Regarding the work of RTOs/ISOs, while it may be appropriate for the scope of ITMs to vary by region, in our region, ISO-NE does not review individual New England transmission owners’ transmission formula rate updates.  As discussed above, this is left to individual customers, states, and other consumer-side interests.  Furthermore, ISO-NE’s mission does not reference “consumers” or “ratepayers” once, let alone mention any cost monitoring or oversight function,[55] despite the Commission’s duty to review ISO-NE’s FPA section 205 filings to ensure that consumers are not overcharged.[56]
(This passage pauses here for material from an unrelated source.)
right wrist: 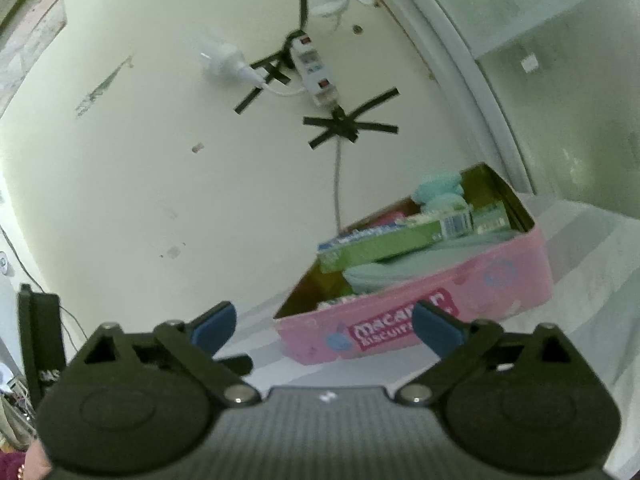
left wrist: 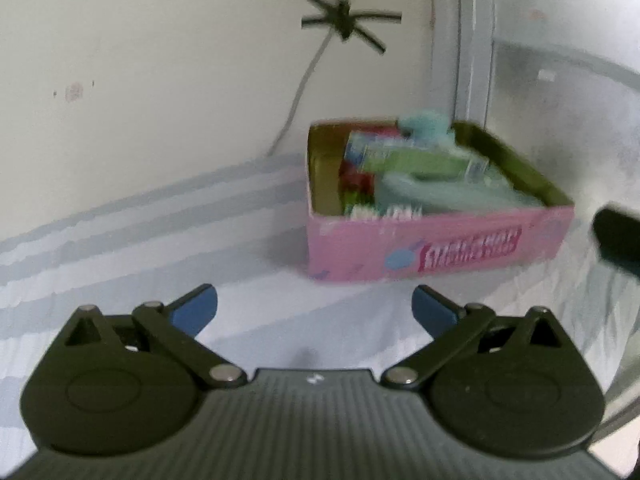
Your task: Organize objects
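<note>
A pink tin box (left wrist: 440, 248) with a gold inside stands on the striped cloth near the wall corner. It holds a green carton (left wrist: 412, 160), a pale teal pouch (left wrist: 436, 196) and other small packs. My left gripper (left wrist: 315, 310) hovers in front of the box, open, with nothing between its blue pads. In the right wrist view the same pink tin box (right wrist: 424, 312) sits tilted, the green carton (right wrist: 384, 244) lying across its top. My right gripper (right wrist: 324, 326) is open and empty, just short of the box's near wall.
A white-grey striped cloth (left wrist: 120, 248) covers the surface. The cream wall (right wrist: 160, 160) behind carries a power strip (right wrist: 314, 68) taped with black strips and a hanging cable (left wrist: 304, 80). A grey frame (left wrist: 474, 40) rises at the right. A dark object (left wrist: 618, 236) shows at the left wrist view's right edge.
</note>
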Tool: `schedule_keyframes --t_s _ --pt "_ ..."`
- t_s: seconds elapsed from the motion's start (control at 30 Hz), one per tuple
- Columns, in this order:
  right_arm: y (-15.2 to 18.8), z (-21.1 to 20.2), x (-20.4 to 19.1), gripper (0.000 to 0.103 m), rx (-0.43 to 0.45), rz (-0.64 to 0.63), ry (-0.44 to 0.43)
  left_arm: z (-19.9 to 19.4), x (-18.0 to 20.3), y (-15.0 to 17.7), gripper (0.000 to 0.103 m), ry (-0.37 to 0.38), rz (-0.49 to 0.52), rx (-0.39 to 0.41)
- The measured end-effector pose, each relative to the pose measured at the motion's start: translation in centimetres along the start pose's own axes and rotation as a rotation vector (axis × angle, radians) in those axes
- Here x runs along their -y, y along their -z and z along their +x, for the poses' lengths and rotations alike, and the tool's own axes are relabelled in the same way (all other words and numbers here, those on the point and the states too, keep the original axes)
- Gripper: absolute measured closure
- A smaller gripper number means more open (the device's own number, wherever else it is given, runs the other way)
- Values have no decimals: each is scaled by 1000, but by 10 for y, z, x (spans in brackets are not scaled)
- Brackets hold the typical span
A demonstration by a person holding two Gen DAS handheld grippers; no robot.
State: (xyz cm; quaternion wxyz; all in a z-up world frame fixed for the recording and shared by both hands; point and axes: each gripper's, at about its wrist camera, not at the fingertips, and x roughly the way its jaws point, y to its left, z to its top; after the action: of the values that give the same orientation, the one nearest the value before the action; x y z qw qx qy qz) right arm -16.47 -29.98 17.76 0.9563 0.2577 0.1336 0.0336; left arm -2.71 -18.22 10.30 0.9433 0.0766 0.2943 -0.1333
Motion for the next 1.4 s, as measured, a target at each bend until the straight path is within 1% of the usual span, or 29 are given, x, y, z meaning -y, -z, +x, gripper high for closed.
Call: schedule_keyframes --t_s 0.2,0.3,0.5,0.6,0.67,0.8,1.17,1.4 --pt "0 -11 -25 0 35 -61 12 -11 -2 9 0 -24 5 1" --pt "2 -12 -31 0 39 -72 56 -17 -3 13 0 -29 6 2" --pt "3 -12 -27 0 26 -34 57 -22 -5 20 0 -26 -5 4" --pt "2 -13 -29 0 27 -43 55 -24 -3 20 0 -70 3 17" --pt "2 -13 -31 0 31 -48 55 -23 -4 19 0 -84 9 2" --pt "2 -14 -32 0 32 -41 57 -21 -7 18 0 -81 -7 -32" --pt "0 -18 -28 0 42 -19 65 -26 0 20 0 -89 1 -55" --pt "2 -16 -20 0 33 5 75 -28 7 24 0 -86 31 -65"
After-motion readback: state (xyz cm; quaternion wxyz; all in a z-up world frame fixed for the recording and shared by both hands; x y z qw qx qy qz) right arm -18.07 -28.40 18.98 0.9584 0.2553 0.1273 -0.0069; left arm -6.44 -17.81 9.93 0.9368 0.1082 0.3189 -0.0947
Any suggestion that ISO-NE monitors specific transmission project costs is also misleading.  ISO-NE’s sole role in “monitoring” project costs is limited to cost allocation.[57]  This process is described in Planning Procedure No. 4, “Procedure for Pool-Supported PTF Cost Review.”[58]  As the title suggests, ISO-NE’s review only involves determining whether costs should be pool supported, i.e., regionalized in New England and allocated across states on a load-ratio share basis.  ISO-NE’s finding that costs are not eligible to be regionalized does not mean that they are disallowed.  Transmission owners can seek to localize those costs and charge them to local customers through Local Network Service (“LNS”) rates.  ISO-NE does not have authority to determine that costs cannot be collected through the LNS rate.  Indeed, as discussed above, the Commission presumes costs to be prudently incurred, and those seeking to challenge such costs face a high, if not insurmountable, bar.[59]
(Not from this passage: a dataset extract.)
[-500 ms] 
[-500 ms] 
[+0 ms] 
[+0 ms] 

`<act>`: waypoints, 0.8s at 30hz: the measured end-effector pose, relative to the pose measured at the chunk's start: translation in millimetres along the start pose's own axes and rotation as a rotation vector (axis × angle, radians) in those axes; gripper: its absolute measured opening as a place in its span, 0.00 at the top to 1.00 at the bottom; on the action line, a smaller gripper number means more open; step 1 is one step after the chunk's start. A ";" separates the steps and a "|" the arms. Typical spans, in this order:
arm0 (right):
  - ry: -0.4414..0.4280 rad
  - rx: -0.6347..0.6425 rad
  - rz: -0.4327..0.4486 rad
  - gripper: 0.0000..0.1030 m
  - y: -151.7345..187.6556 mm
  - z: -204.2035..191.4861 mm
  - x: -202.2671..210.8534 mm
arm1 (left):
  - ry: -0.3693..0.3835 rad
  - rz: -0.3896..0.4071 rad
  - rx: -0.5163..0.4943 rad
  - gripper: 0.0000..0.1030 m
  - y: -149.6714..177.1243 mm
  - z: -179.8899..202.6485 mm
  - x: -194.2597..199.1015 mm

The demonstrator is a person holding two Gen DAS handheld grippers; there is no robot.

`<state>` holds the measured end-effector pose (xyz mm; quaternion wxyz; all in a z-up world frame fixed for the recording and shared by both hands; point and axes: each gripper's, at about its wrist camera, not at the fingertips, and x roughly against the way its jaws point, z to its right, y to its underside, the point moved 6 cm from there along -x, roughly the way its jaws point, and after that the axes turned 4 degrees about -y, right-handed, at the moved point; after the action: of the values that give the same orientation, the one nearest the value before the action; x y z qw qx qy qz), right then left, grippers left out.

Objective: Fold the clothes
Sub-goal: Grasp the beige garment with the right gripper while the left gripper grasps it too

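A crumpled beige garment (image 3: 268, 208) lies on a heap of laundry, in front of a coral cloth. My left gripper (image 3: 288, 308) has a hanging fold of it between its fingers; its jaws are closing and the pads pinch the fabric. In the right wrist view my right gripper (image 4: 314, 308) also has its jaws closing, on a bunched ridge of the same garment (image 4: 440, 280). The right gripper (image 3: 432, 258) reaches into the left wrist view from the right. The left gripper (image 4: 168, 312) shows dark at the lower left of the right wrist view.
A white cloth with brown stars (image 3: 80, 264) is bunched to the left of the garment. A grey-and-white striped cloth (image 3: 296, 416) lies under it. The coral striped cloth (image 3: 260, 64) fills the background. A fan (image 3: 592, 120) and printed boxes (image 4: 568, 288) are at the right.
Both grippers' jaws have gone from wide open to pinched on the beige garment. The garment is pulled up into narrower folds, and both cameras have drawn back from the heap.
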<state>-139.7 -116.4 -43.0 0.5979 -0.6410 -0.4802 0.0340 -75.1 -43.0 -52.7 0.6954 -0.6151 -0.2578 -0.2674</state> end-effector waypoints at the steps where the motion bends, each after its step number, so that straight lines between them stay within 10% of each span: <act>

Moreover, even if there were some overlap between an ITM’s oversight support in connection with the regional planning process and the roles that an RTO/ISO performs, there would be a benefit to involving an ITM.  Oversight functions related to the planning process may not be appropriate to leave solely to the very entities running that process.  In response to comments by RTOs/ISOs on this issue, Potomac Economics observed that planning processes “are subject to concerns bias and efficiency” and that “RTOs have relatively strong incentives to satisfy its customers, particularly its Transmission Owners, given that RTO membership is voluntary, and that membership is generally decided by the Transmission Owners.  Therefore, an ITM can provide a valuable check on the decisions and assumptions made by the RTO in the planning process and provide additional transparency for the market participants.”[60]
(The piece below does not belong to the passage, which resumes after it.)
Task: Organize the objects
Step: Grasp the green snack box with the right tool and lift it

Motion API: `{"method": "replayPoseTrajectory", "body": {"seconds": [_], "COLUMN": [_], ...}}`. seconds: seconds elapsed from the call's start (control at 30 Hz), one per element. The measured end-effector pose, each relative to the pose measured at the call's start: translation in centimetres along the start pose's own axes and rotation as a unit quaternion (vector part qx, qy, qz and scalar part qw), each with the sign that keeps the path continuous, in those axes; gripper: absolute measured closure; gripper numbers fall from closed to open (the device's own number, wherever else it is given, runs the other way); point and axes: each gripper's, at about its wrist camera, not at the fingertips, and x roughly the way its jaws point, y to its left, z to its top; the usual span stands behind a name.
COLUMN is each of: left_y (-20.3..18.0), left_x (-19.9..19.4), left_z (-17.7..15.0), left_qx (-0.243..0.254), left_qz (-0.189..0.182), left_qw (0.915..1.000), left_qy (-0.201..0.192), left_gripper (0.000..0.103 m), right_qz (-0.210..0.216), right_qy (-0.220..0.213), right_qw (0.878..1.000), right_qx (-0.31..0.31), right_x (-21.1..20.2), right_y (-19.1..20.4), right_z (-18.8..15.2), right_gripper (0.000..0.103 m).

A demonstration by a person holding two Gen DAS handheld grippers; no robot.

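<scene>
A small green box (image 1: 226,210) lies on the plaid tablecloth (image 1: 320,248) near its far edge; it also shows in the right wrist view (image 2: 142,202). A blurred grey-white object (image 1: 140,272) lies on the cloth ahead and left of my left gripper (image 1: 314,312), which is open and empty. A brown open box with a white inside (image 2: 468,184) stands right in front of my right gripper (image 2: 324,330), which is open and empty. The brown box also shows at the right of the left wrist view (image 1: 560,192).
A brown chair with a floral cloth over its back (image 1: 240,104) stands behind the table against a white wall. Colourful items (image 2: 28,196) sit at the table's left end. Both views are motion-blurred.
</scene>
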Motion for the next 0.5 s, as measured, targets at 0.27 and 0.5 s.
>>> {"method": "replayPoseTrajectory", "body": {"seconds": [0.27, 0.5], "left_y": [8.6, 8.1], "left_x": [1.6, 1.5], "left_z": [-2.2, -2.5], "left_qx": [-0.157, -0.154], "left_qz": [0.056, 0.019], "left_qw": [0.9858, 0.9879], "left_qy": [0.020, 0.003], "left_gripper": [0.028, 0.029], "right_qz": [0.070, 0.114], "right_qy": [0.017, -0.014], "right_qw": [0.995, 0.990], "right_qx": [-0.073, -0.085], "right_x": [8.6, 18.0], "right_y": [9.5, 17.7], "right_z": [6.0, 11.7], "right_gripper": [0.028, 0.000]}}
Ultimately, whether or not an ITM’s responsibilities would be duplicative of those of an RTO/ISO would be dependent on the scope of the ITM’s activities and the particular regional planning processes in each RTO/ISO.  The Commission can develop these proposed scopes mindful of this consideration, recognizing that regions may have varying oversight needs, but that should not prevent the Commission from further developing this critical concept.

5.              The Commission Should Not Succumb to Threats About Delays that Would Result from Requiring Independent Transmission Monitors.

It is no surprise that much of the opposition to the concept of ITMs comes from those companies that would be subject to enhanced oversight.  A number of transmission owners described a parade of horribles that would result from reforms the Commission may implement with respect to ITMs.  For example, under the bold heading that “Enhanced Transmission Oversight is Bad Policy,” Entergy argues that “the practical effect of any formal increased oversight is that it will increase the risk and difficulty associated with building transmission, thereby delaying an already long process.”[61]  Others ostensibly expressed concern about consumers, arguing there is “no need for further oversight at increased consumer expense and further project delay.”[62]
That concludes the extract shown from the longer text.